Without any images, write the data out exactly as it appears.

--

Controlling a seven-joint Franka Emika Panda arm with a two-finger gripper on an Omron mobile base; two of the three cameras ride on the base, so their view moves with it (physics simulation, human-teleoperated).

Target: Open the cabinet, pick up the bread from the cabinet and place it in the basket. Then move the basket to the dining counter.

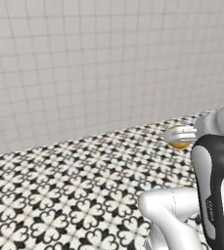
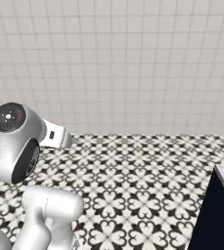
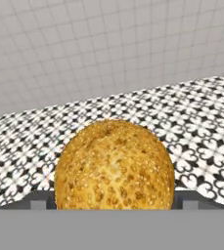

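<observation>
Bread (image 3: pixel 114 165), a round golden-brown bun w/ a speckled crust, is seen close up in the hand view, centred between the finger tips of the gripper (image 3: pixel 114 204). Jaws are set wide and closed on the bun's sides; bread is held clear of the floor. In the left base view, bread (image 1: pixel 180 143) is seen at the gripper (image 1: pixel 178 135) near the right edge, above the patterned black-and-white floor tiles (image 1: pixel 74 195). Grey tiled wall (image 2: pixel 133 58) is seen behind. A navy counter corner w/ a pale top (image 2: pixel 221 205) is seen at lower right of the right base view.
</observation>
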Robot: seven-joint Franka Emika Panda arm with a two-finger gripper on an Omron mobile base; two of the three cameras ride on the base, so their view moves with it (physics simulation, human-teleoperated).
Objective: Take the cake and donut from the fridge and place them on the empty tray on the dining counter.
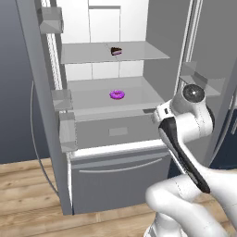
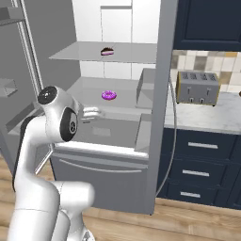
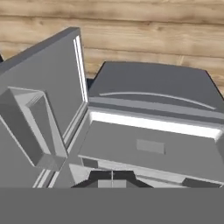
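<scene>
Left base view gives you the fridge (image 1: pixel 115 115) standing wide open, both doors swung out, its white interior and grey shelves bare to you, with the bottom drawer (image 1: pixel 118 178) shut below. Your gripper (image 2: pixel 92 113) sits at the front of the compartment, just over the lip of the lowest shelf, and its jaws are closed together with nothing between them. In the hand view you look down past the dark fingertips (image 3: pixel 111 178) onto the grey crisper front and the curved handle of the drawer, with the wood floor (image 3: pixel 131 26) beyond. On the right base view a toaster (image 2: pixel 197 87) stands on the bench (image 2: pixel 212 117), well off to the right of the gripper. The donut (image 1: pixel 117 94) lies on the middle shelf, a little above and behind the gripper and apart from it. The cake (image 1: pixel 116 51) rests on the top shelf, higher and deeper still.
</scene>
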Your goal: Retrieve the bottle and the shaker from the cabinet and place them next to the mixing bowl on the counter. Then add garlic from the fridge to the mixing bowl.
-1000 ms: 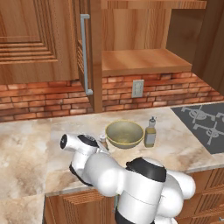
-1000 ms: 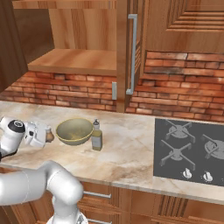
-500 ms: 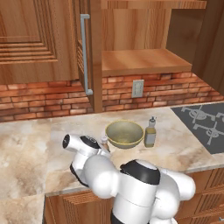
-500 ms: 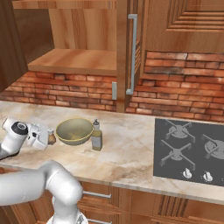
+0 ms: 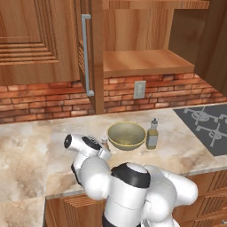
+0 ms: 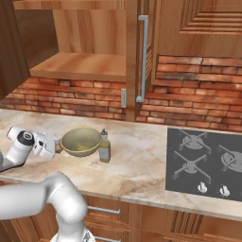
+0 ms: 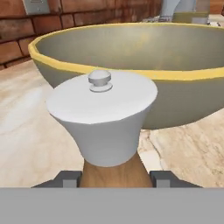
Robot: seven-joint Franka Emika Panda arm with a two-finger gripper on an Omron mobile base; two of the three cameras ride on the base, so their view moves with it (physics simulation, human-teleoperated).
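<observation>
My gripper (image 7: 116,177) is shut on the shaker (image 7: 103,118), one dark fingertip on each side of its brown base below the pale top. The shaker (image 5: 104,142) stands upright just left of the mixing bowl (image 5: 126,135), close to its wall; its foot is hidden, so I cannot tell if it rests on the counter (image 5: 35,146). In the right base view the gripper (image 6: 56,145) holds the shaker (image 6: 58,145) beside the bowl (image 6: 81,141). The bottle (image 5: 152,134) stands right of the bowl, as the right base view also shows (image 6: 104,146). The cabinet (image 5: 146,62) is open, its shelf bare.
A gas hob (image 6: 203,160) is set into the counter to the right. The open cabinet door with its silver bar handle (image 5: 85,53) hangs above the bowl. A wall socket (image 5: 139,89) sits in the brick backsplash. Bare counter stretches left of my arm.
The hand has barely shifted near the bowl's left side. The shaker stays between the fingers; bowl and bottle have not moved.
</observation>
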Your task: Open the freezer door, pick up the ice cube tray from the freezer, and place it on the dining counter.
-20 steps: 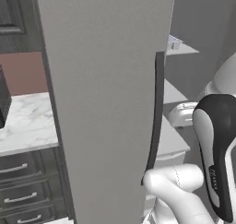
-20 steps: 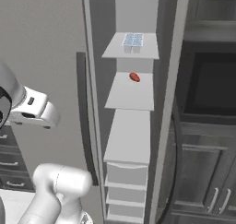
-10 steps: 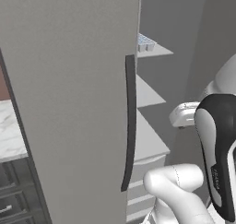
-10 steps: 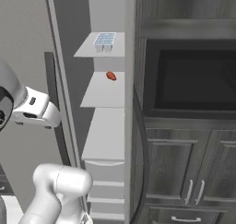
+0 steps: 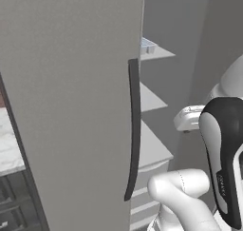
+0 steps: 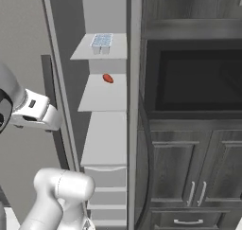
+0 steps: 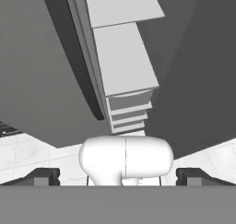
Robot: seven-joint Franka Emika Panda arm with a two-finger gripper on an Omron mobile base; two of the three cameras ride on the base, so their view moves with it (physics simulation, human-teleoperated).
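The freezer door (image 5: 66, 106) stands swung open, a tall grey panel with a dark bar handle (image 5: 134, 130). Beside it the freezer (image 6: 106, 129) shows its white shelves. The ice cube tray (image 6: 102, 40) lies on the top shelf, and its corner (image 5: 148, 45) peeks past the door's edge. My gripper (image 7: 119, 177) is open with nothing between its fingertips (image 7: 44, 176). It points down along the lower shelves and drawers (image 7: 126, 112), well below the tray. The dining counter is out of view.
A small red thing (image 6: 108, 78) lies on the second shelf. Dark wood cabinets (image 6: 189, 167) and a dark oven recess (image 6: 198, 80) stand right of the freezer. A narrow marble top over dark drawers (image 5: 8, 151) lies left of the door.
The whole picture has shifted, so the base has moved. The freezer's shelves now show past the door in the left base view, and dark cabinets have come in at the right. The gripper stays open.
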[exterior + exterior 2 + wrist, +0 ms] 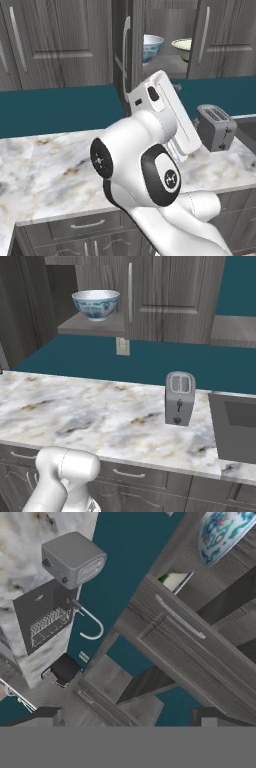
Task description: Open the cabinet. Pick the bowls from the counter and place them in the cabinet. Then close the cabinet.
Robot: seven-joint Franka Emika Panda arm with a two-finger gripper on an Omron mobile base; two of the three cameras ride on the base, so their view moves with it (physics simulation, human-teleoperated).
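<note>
The gripper [122, 721] is hanging in the air with its jaws spread wide and nothing between them, looking across at the cabinet [200, 637] front. Just ahead of it is running the long silver handle [178, 616] of the door [220, 37] that is standing partly closed; that stiff bar is looking like the sensible place to take hold or push, since the door should be swinging rigidly on its hinges and not giving under pressure.

Both bowls are sitting on the shelf [92, 326] inside: the blue-patterned bowl [151, 46] to the left, the cream-green bowl [182, 46] beside it, upright and apart. They are looking hard, smooth and breakable, so a swinging door is wanting a gentle hand.

The left door [125, 50] is standing open edge-on. Below, the counter [50, 165] is carrying a toaster [216, 127], with a sink [235, 426] set in alongside.
</note>
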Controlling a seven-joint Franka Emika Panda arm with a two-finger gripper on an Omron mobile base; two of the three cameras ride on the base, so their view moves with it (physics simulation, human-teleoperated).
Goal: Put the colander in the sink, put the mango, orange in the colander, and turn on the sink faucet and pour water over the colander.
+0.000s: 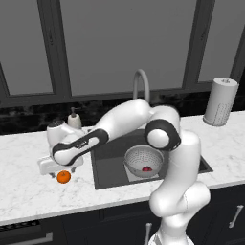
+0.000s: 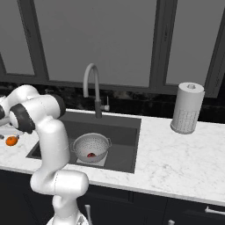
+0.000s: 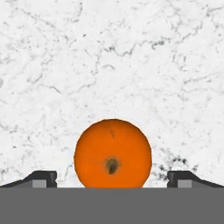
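Bright orange against white marble: the orange sits on the desk to the left of the sink, not far from the desk's front edge. The tool hangs directly above it, pointing down, jaws released and spread wide with nothing between them. In the hand view the fruit lies centred between the two fingertips, each tip well clear of its sides, so the line of approach is straight down with no sideways correction needed. Being round, the orange has no long axis to match, and the wrist's roll hardly matters. The colander already rests in the sink with the mango inside it, lying to the right of the tool; once gripped, the fruit would have to travel that way.
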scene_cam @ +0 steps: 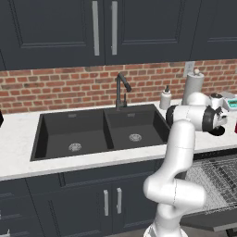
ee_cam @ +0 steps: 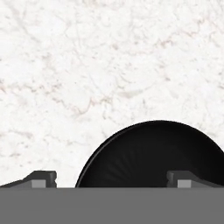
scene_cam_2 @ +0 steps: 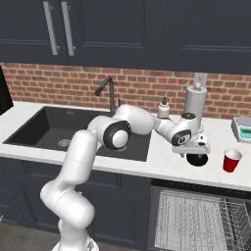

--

● Output for this exercise:
Controlling a seven-joint Franka Emika Panda arm with a two-finger gripper on an Omron mobile base; two of the three cameras ride on the base, so their view moves with it (physics simulation, human-teleoperated).

Target: Open the cabinet, pick up the bread from the cabinet and place it in the basket. Then move the basket to the dining counter.


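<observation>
Bread (image 3: pixel 114 165), a round golden-brown bun w/ a speckled crust, is seen close up in the hand view, centred between the finger tips of the gripper (image 3: pixel 114 204). Jaws are set wide and closed on the bun's sides; bread is held clear of the floor. In the left base view, bread (image 1: pixel 180 143) is seen at the gripper (image 1: pixel 178 135) near the right edge, above the patterned black-and-white floor tiles (image 1: pixel 74 195). Grey tiled wall (image 2: pixel 133 58) is seen behind. A navy counter corner w/ a pale top (image 2: pixel 221 205) is seen at lower right of the right base view.
</observation>
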Robot: seven-joint Franka Emika Panda arm with a two-finger gripper on an Omron mobile base; two of the three cameras ride on the base, so their view moves with it (physics simulation, human-teleoperated).
Objective: Take the cake and donut from the fridge and place them on the empty tray on the dining counter.
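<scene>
Left base view gives you the fridge (image 1: pixel 115 115) standing wide open, both doors swung out, its white interior and grey shelves bare to you, with the bottom drawer (image 1: pixel 118 178) shut below. Your gripper (image 2: pixel 92 113) sits at the front of the compartment, just over the lip of the lowest shelf, and its jaws are closed together with nothing between them. In the hand view you look down past the dark fingertips (image 3: pixel 111 178) onto the grey crisper front and the curved handle of the drawer, with the wood floor (image 3: pixel 131 26) beyond. On the right base view a toaster (image 2: pixel 197 87) stands on the bench (image 2: pixel 212 117), well off to the right of the gripper. The donut (image 1: pixel 117 94) lies on the middle shelf, a little above and behind the gripper and apart from it. The cake (image 1: pixel 116 51) rests on the top shelf, higher and deeper still.
</scene>
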Your goal: Retrieve the bottle and the shaker from the cabinet and place them next to the mixing bowl on the counter. Then add garlic from the fridge to the mixing bowl.
-1000 ms: 
-1000 ms: 
-500 ms: 
-500 ms: 
+0 ms: 
+0 ms: 
+0 ms: 
Robot: seven-joint Franka Emika Panda arm with a two-finger gripper on an Omron mobile base; two of the three cameras ride on the base, so their view moves with it (physics simulation, human-teleoperated).
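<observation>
My gripper (image 7: 116,177) is shut on the shaker (image 7: 103,118), one dark fingertip on each side of its brown base below the pale top. The shaker (image 5: 104,142) stands upright just left of the mixing bowl (image 5: 126,135), close to its wall; its foot is hidden, so I cannot tell if it rests on the counter (image 5: 35,146). In the right base view the gripper (image 6: 56,145) holds the shaker (image 6: 58,145) beside the bowl (image 6: 81,141). The bottle (image 5: 152,134) stands right of the bowl, as the right base view also shows (image 6: 104,146). The cabinet (image 5: 146,62) is open, its shelf bare.
A gas hob (image 6: 203,160) is set into the counter to the right. The open cabinet door with its silver bar handle (image 5: 85,53) hangs above the bowl. A wall socket (image 5: 139,89) sits in the brick backsplash. Bare counter stretches left of my arm.
The hand has barely shifted near the bowl's left side. The shaker stays between the fingers; bowl and bottle have not moved.
</observation>
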Your task: Open the freezer door, pick up the ice cube tray from the freezer, and place it on the dining counter.
-20 steps: 
-20 steps: 
-10 steps: 
-10 steps: 
+0 steps: 
+0 steps: 
+0 steps: 
Robot: seven-joint Franka Emika Panda arm with a two-finger gripper on an Omron mobile base; two of the three cameras ride on the base, so their view moves with it (physics simulation, human-teleoperated).
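The freezer door (image 5: 66, 106) stands swung open, a tall grey panel with a dark bar handle (image 5: 134, 130). Beside it the freezer (image 6: 106, 129) shows its white shelves. The ice cube tray (image 6: 102, 40) lies on the top shelf, and its corner (image 5: 148, 45) peeks past the door's edge. My gripper (image 7: 119, 177) is open with nothing between its fingertips (image 7: 44, 176). It points down along the lower shelves and drawers (image 7: 126, 112), well below the tray. The dining counter is out of view.
A small red thing (image 6: 108, 78) lies on the second shelf. Dark wood cabinets (image 6: 189, 167) and a dark oven recess (image 6: 198, 80) stand right of the freezer. A narrow marble top over dark drawers (image 5: 8, 151) lies left of the door.
The whole picture has shifted, so the base has moved. The freezer's shelves now show past the door in the left base view, and dark cabinets have come in at the right. The gripper stays open.
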[exterior + exterior 2 + wrist, +0 ms] 
Task description: Open the cabinet. Pick the bowls from the counter and place them in the cabinet. Then close the cabinet.
Robot: seven-joint Franka Emika Panda arm with a two-finger gripper on an Omron mobile base; two of the three cameras ride on the base, so their view moves with it (physics simulation, human-teleoperated).
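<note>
The gripper [122, 721] is hanging in the air with its jaws spread wide and nothing between them, looking across at the cabinet [200, 637] front. Just ahead of it is running the long silver handle [178, 616] of the door [220, 37] that is standing partly closed; that stiff bar is looking like the sensible place to take hold or push, since the door should be swinging rigidly on its hinges and not giving under pressure.

Both bowls are sitting on the shelf [92, 326] inside: the blue-patterned bowl [151, 46] to the left, the cream-green bowl [182, 46] beside it, upright and apart. They are looking hard, smooth and breakable, so a swinging door is wanting a gentle hand.

The left door [125, 50] is standing open edge-on. Below, the counter [50, 165] is carrying a toaster [216, 127], with a sink [235, 426] set in alongside.
</note>
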Controlling a seven-joint Franka Emika Panda arm with a two-finger gripper on an Omron mobile base; two of the three cameras ride on the base, so their view moves with it (physics simulation, human-teleoperated).
Goal: Put the colander in the sink, put the mango, orange in the colander, and turn on the sink faucet and pour water over the colander.
+0.000s: 
+0.000s: 
+0.000s: 
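Bright orange against white marble: the orange sits on the desk to the left of the sink, not far from the desk's front edge. The tool hangs directly above it, pointing down, jaws released and spread wide with nothing between them. In the hand view the fruit lies centred between the two fingertips, each tip well clear of its sides, so the line of approach is straight down with no sideways correction needed. Being round, the orange has no long axis to match, and the wrist's roll hardly matters. The colander already rests in the sink with the mango inside it, lying to the right of the tool; once gripped, the fruit would have to travel that way.
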scene_cam @ +0 steps: 
ee_cam @ +0 steps: 
scene_cam_2 @ +0 steps: 

None of the exercise remains to be done.